Плотники, маляры, штукатуры целыми днями сновали сверху вниз; вместе со штукатуркой отбили со стен все до последнего штришка из того, что старик нацарапал во время веселых возлияний: доктора Арриету в мантилье, изображающего из себя почтеннейшую матрону; старого Вейсса с лапищами на мешке золота, пускающего слюни от вида монет; Фелипе с дырявой лейкой; ночных хорьков, которых приводил с собой тот или иной гость и с которыми, говорят, та женщина сразу находила общий язык, что меня совсем не удивляет. Я пытался все это как-то сохранить, наклеить кусочки штукатурки на полотно, но все рассыпалось, и я плюнул, впрочем, кто бы захотел купить и повесить у себя на стене карикатуры неизвестных и неинтересных людей? К примеру, меня: этакую толстую, бесформенную тушу в тесноватом сюртуке, льющую слезы в чашку с настоем из травок? Да никто, как мне кажется. Значит, никакой потери.
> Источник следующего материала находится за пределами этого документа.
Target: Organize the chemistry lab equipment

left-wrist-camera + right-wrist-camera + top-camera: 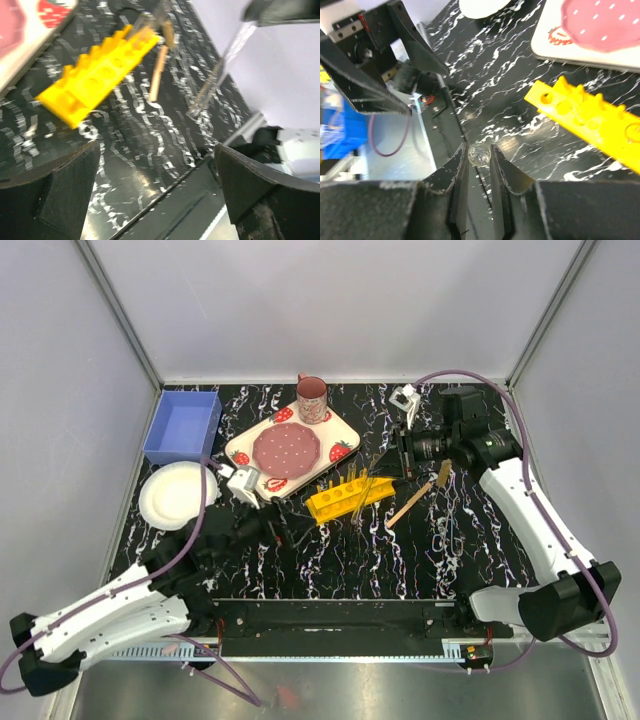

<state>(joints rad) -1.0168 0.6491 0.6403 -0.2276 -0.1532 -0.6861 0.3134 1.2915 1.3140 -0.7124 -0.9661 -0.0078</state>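
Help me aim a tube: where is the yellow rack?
Top view: the yellow rack lies mid-table, on the near side of the strawberry plate, wooden-handled brush to its right.

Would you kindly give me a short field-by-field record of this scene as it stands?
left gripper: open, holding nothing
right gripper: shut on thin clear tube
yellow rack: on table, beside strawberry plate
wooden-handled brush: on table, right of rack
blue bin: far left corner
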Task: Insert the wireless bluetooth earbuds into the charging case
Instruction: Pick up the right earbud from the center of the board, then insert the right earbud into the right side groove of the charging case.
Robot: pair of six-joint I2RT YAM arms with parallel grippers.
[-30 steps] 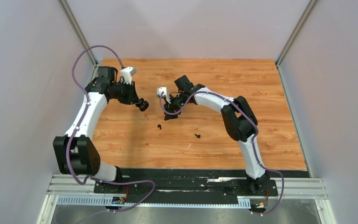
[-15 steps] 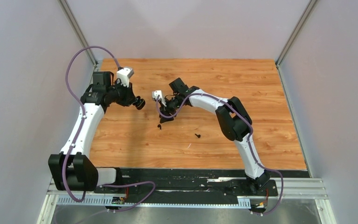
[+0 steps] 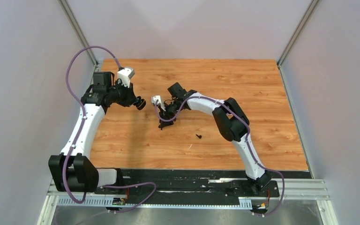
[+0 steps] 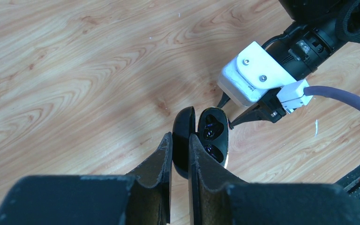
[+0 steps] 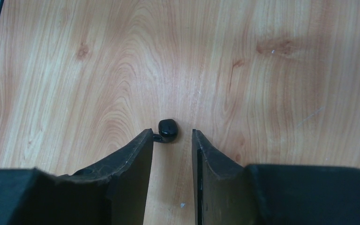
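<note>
The right end effector (image 5: 171, 134), narrowly open, straddles a black earbud (image 5: 168, 130) on the table (image 5: 262, 93); off-centre closure may flick it away; the left end effector (image 4: 179, 138) clamps the open charging case (image 4: 214, 133) by its lid; slippage possible

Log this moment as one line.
left jaws shut on open charging case | right jaws open, flanking black earbud | second earbud loose on table

My left arm (image 3: 85, 126) reaches forward along the left side with its wrist turned inward. My left gripper (image 4: 179, 137) is pinched tight on the charging case (image 4: 214, 133). My right arm (image 3: 234, 126) arches inward toward the middle, wrist tipped down. My right gripper (image 5: 171, 136) points downward with its fingers parted. The two grippers are near each other but apart.
</note>
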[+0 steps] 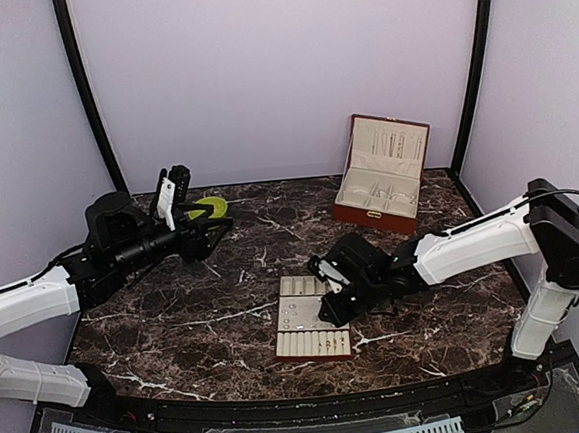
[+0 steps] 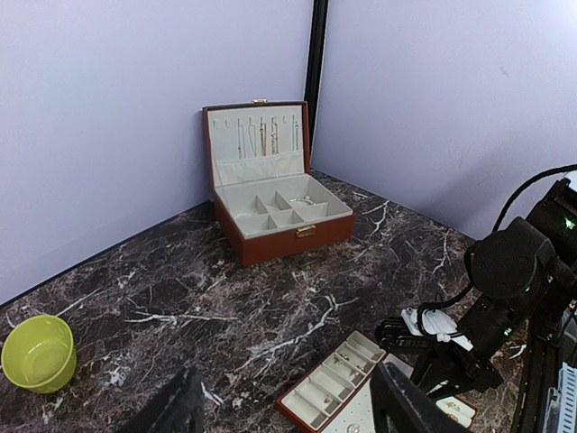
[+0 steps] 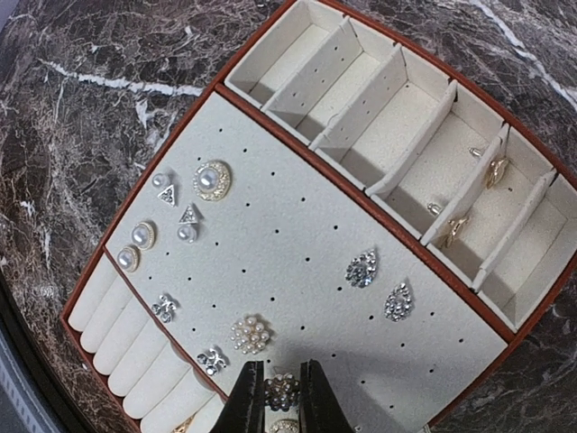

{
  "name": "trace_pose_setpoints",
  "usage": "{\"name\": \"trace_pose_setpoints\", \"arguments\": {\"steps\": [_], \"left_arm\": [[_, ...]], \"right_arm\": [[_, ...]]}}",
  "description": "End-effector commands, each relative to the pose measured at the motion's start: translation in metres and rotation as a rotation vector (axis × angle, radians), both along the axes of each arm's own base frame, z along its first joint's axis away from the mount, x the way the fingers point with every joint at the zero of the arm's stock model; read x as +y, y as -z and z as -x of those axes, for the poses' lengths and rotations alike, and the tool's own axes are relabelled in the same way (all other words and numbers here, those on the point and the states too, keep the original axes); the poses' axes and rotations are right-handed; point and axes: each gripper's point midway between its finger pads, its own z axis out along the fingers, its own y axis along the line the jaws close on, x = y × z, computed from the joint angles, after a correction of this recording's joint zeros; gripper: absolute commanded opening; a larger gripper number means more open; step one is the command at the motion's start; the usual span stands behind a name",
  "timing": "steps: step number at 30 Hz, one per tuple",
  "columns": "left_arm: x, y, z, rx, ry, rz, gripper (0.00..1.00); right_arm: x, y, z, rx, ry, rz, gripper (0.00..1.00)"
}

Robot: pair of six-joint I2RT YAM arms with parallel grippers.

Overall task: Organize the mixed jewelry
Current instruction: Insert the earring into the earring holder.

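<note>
Right gripper [image 3: 279,377]: pinches a sparkly stud [image 3: 282,392] on the beige tray [image 3: 288,225].
Left gripper [image 2: 287,381]: wide open, holds nothing.

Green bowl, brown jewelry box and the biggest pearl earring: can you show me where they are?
green bowl [image 2: 41,356], left wrist view, on its inside wall.
brown jewelry box [image 2: 270,245], left wrist view, on its front wall.
biggest pearl earring [image 3: 213,179], right wrist view, on the pearl's middle.
</note>
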Motion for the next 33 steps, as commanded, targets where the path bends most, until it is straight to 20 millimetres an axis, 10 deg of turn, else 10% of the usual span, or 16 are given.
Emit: {"name": "trace_pose_setpoints", "arguments": {"steps": [1,33], "left_arm": [[0.000,-0.001,0.000,-0.012,0.010,0.000,0.66],[-0.001,0.001,-0.001,-0.010,0.008,-0.004,0.66]], "right_arm": [[0.008,-0.002,-0.001,-0.019,-0.015,0.005,0.11],[0.000,0.006,-0.001,-0.071,-0.018,0.091,0.12]]}}
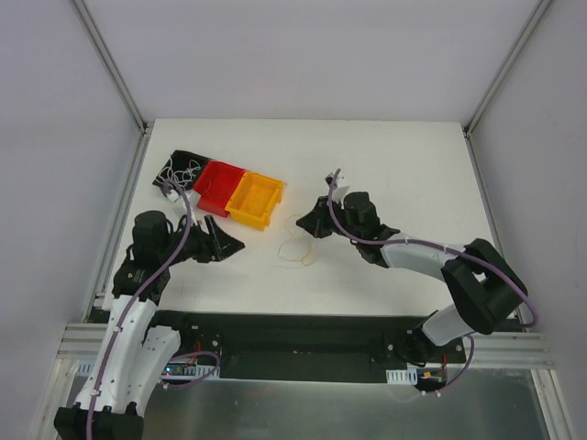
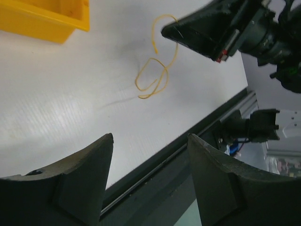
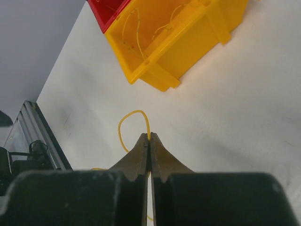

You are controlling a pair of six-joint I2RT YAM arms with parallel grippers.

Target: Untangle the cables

Работы, которыми заправлял Мариано, казались мне несуразными и уродливо-комичными: да и как можно соединить меж собой монументальную лестницу с разваливающейся хаткой, а план переделки огорода в английский парк с хиреющими грядками, которые Фелипе обрабатывал одной мотыгой? Достаточно было пройти через две пары дверей, чтобы с мраморных ступеней попасть в занюханный чулан. Бюст предполагался из розового мрамора, но глыбу пока еще не откололи; сделали его из гипса и покрасили так, чтобы выглядел, будто он из камня. «Да кто поймет? – рассуждал Мариано. – Тем более в день свадьбы, когда все навеселе. Разве что гость так налижется, что обопрется о цоколь и свалит голову с лестницы. Но до этого, надеюсь, не дойдет!» Привезли мы из Мадрида самые лучшие полотна, Дому Глухого предстояло быть покойницкой славы, ее катафалком и мавзолеем, где Мариано вступит в священный супружеский союз, черпая силу из трупа деда, разлагающегося на кладбище в Бордо. Да на здоровье!
Пора кончать складывать в кубышку и жадничать, хватит ныть, что все дорого, что надо добить до второй тысчонки ежегодного пенсиона, что чем дешевле, тем лучше. Кто-то в нашей семье должен начать жить по-настоящему, дышать полной грудью. Если нет желающих, я могу быть первым.
Мадрид – дыра, но мы выписали из-за границы все самое лучшее, начиная от канделябров и мебели и кончая музыкальными инструментами, дядька Гойкоэчеа подарил нам прекрасный стол красного дерева вместе с пюпитрами для нот, тетка Консепсьон – фарфоровый сервиз самого лучшего качества. Если дед мой был выкопанным из грязной земли Фуэндетодоса алмазом, то я буду бриллиантом.
XXV
К тому времени я уже почти не разговаривал с Гумерсиндой, как оно случается между мужем и женой. Мы никогда не возвращались к прошлому, ни к тому, давнишнему, ни к тому, недалекому: агонии отца и моему запоздалому приезду. Несмотря на все свои недостатки, а их у нее, безусловно, немало, в моей жене всегда присутствовала некая субтильность, а может, выражаясь точнее, было в ней чутье, что заставляло ее о чем-то молчать в большей степени, чем обо всем остальном. Однажды, помнится, Мариано сказал, что мать относится к числу болтливых, чем крайне меня удивил – действительно, с другими она открывала рот чаще, но рядом со мной обычно молчала. Не знаю, может, просто меня не любила – если разобраться, я не знал ее настолько, чтоб делать подобные выводы; но каждый из нас пытался исполнять супружеские обязанности по мере сил. Разве можно от человека требовать чего-то большего?